The whole concept of the film hinges on this bizarre notion of finding profound joy in the face of adversity and misery. It is admirable how Choi concentrates broken souls who have soldiered on in life in one fine home and seek solace in the reason of finding the culprits of their despair. The house is symbolic of the global outcry for sheltering innocent children who find themselves in their circumstances through no fault of their own. And Choi makes sure it is utilized as a narrative tool in the story. A recurring motif throughout the film is the control, or thereby lack of, we have over time. Through its meddled timeline, there are scenes which are empty one minute and filled with characters the next, which are pleasantly impressive and imaginative. It is almost how something happens to us in a moment, and the next it is gone. All that remains are faded memories and the urge to travel back to those beautiful moments and cling on to them with tight, relentless fists. This also reminds us of our temporary presence and transient role that we play in life. We are replaced, sometimes by our children, the others by silent and empty spaces and life goes on. Choi shows immense maturity and courage in handling the story and certainly the way she brings it to life. The small story about Hanusa, the color of heaven, and how she fills up the other world with color and life, akin to how an adopted child lights up an empty house is one of the minuscule stages that the director uses to amplify the emotional power of the movie.

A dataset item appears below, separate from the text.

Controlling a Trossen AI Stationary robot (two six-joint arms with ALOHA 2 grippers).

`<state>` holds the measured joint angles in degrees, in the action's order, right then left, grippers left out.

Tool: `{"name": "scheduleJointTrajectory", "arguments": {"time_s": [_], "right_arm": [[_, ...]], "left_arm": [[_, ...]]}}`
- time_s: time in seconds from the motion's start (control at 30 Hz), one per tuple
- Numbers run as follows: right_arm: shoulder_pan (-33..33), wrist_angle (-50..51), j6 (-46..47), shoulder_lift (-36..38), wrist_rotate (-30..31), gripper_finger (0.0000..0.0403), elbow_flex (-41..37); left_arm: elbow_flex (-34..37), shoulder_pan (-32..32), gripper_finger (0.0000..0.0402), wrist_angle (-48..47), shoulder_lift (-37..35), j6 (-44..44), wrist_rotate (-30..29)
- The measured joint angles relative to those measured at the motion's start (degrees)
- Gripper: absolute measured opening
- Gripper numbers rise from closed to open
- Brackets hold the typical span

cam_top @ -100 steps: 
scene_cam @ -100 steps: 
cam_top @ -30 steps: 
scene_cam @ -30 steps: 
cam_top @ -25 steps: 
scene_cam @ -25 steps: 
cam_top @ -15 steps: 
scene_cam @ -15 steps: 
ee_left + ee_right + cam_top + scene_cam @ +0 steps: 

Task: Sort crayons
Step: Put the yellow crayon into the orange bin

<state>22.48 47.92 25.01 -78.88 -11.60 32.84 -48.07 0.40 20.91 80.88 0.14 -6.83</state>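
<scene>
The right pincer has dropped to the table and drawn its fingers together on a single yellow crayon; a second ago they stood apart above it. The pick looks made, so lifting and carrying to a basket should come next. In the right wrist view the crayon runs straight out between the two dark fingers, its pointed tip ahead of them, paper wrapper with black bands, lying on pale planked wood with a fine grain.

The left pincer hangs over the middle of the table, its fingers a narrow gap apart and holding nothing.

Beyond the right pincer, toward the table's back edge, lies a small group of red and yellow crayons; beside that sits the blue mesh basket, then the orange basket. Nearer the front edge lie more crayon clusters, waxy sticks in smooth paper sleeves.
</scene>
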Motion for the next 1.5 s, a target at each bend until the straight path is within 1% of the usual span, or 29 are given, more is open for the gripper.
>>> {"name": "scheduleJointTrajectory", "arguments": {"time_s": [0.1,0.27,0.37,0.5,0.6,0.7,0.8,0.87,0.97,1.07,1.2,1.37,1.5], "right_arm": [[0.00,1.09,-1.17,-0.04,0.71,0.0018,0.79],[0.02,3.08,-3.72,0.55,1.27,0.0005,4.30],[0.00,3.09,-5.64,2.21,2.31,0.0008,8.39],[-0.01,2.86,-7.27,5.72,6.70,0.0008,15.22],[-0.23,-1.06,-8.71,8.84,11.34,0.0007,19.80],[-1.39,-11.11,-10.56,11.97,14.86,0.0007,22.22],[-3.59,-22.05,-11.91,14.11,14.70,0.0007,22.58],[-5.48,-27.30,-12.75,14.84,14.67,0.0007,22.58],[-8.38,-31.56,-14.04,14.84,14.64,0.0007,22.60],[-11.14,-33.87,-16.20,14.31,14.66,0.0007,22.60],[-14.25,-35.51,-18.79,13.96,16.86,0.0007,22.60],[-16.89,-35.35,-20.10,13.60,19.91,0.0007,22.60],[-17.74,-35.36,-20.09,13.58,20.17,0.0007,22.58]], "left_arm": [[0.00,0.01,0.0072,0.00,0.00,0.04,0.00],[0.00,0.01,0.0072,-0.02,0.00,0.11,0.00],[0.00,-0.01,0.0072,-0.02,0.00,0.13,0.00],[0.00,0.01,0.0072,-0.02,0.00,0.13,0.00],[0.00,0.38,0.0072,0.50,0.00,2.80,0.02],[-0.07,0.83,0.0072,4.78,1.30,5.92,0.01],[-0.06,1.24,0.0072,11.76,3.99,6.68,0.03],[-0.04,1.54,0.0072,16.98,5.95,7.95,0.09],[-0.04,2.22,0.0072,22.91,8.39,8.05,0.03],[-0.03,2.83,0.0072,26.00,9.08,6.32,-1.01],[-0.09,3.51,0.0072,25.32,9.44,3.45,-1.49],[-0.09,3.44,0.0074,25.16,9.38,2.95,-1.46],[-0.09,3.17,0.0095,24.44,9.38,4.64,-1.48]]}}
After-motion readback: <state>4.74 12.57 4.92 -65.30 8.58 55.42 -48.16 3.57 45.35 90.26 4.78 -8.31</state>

The story progresses with the search of Thomas’ mother complete. Karoline and a translator accompany the nervous toddler who recants into his shell and only comes out with the touch of his mother’s warm embrace. As they sit down to eat, the question that defines the movie, and countless adoptees around the world, is asked; what. And as it turns out, that defining moment is what elevates this movie to another level. It is so unique and humane in which the way Choi constructs the moment and how it is acted out. Instead of leading Thomas to make his birth mother feel culpable for giving him away and demanding an answer to what, he tries to understand the situation in which she had to give him away. In that touching moment, Thomas’ mother (Seong In-Ja) tries to elucidate the reason with nervous eyes that keep checking how he reacts at every word, with a palatable feeling of guilt and emotion of regret, and tells pretty much the story of her life: how she was impregnated as a teen; how her son was snatched away from her the moment he entered the world, not even giving her a moment to steal a look through her anguish and tired eyes; how she had to live without him, not knowing if he was alive. As far as the eight-minute thirty-four seconds long (yes, I counted) scene is concerned, I can recall it to be one of the best moments of cinema in recent memory and the beauty of that long shot was that Choi and the actors enable it to remain as far as it could from being perceived as acting or a performance.

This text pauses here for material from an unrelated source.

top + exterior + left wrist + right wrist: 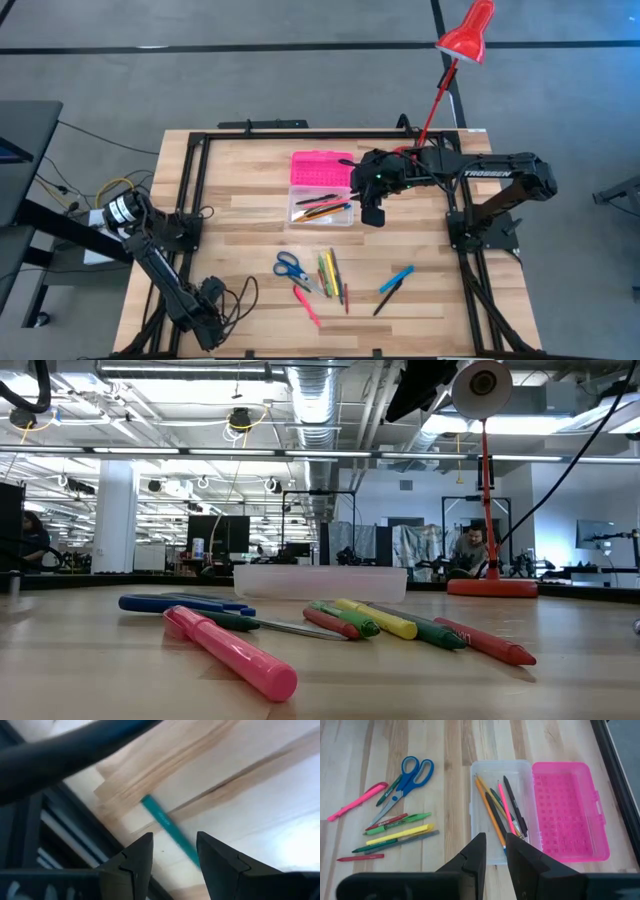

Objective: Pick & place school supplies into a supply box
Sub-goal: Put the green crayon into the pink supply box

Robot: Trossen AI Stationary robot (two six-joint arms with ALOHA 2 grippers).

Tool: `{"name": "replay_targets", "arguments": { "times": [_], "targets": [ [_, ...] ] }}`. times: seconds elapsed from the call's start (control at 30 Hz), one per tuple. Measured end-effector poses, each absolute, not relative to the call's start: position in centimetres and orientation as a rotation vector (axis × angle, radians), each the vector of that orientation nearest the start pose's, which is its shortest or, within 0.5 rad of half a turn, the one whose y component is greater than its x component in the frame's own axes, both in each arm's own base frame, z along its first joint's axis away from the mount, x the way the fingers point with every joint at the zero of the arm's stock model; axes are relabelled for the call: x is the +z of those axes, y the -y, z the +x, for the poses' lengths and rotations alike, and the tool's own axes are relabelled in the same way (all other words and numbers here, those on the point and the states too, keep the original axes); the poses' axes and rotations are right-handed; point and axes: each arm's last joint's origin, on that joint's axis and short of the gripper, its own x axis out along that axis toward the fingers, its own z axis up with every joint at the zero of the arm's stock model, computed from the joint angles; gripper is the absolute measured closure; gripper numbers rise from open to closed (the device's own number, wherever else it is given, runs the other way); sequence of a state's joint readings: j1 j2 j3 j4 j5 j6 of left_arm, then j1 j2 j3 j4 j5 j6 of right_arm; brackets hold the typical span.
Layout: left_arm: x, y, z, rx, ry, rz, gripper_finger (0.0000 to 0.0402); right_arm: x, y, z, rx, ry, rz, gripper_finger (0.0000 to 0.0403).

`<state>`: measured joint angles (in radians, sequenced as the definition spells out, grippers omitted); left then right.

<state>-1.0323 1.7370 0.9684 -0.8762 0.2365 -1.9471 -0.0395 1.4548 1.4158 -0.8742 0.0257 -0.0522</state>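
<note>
Clear plastic pencil box [492, 810] w/ bright pink hinged lid [568, 810] lies open, lid flat beside base; orange, pink, black pens inside. Blue-handled scissors [407, 777], pink highlighter [356, 801], yellow/green/red markers [395, 834] lie loose on worktop nearby.
</note>
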Motion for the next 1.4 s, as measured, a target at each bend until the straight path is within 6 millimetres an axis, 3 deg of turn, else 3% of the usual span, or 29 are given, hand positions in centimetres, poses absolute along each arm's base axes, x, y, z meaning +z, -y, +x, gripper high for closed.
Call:
{"name": "replay_targets", "arguments": {
  "times": [0.27,0.53,0.77,0.9,1.2,1.4],
  "targets": [
    [13.9,24.8,14.3,0.703,-1.578,-0.799,0.0254,34.0,1.2,29.5,-0.035,-0.915,-0.046,0.0336],
    [14.0,25.0,14.1,0.637,-1.598,-0.758,0.0255,34.0,1.3,29.6,-0.034,-0.906,-0.050,0.0336],
    [14.5,25.3,14.8,0.457,-1.714,-0.677,0.0274,33.9,1.3,30.1,-0.034,-0.886,-0.053,0.0336],
    [15.1,25.5,15.0,0.369,-1.800,-0.631,0.0282,33.3,1.3,30.6,-0.032,-0.909,-0.051,0.0336],
    [15.3,24.4,14.0,0.351,-1.938,-0.448,0.0297,31.1,1.0,32.2,0.016,-0.981,-0.030,0.0336],
    [14.2,23.4,13.5,0.330,-1.933,-0.369,0.0304,29.8,0.3,33.3,0.056,-1.009,-0.029,0.0336]
  ]
}}
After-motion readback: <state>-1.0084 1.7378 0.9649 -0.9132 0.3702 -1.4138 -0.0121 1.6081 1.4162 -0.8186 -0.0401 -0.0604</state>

After the meeting, the characters find themselves in disarray and isolated. There’s an elaborate, and aesthetically shot, scene for each character as they come to terms with the ghosts of their pasts and the reality of their present. Karoline and Thomas part ways; the former going off to the island where her birth mother was last known to be alive; the latter in the house to be close to his mother. Karoline Lee gives a lifetime performance and shines in the conflicts and humility of her character. Even when in the background, Lee’s performance is nuanced and reigns supreme over other feeble challenges by the cast.
On the face of it, The Return is a simplistic, temporary fabric from the lives of ordinary adoptees seeking their biological parents in Korea. It is Malene Choi’s craftsmanship, in a stellar debut, though, which makes this low-budget high-concept indie so much more. Probably one of the best movies of the year.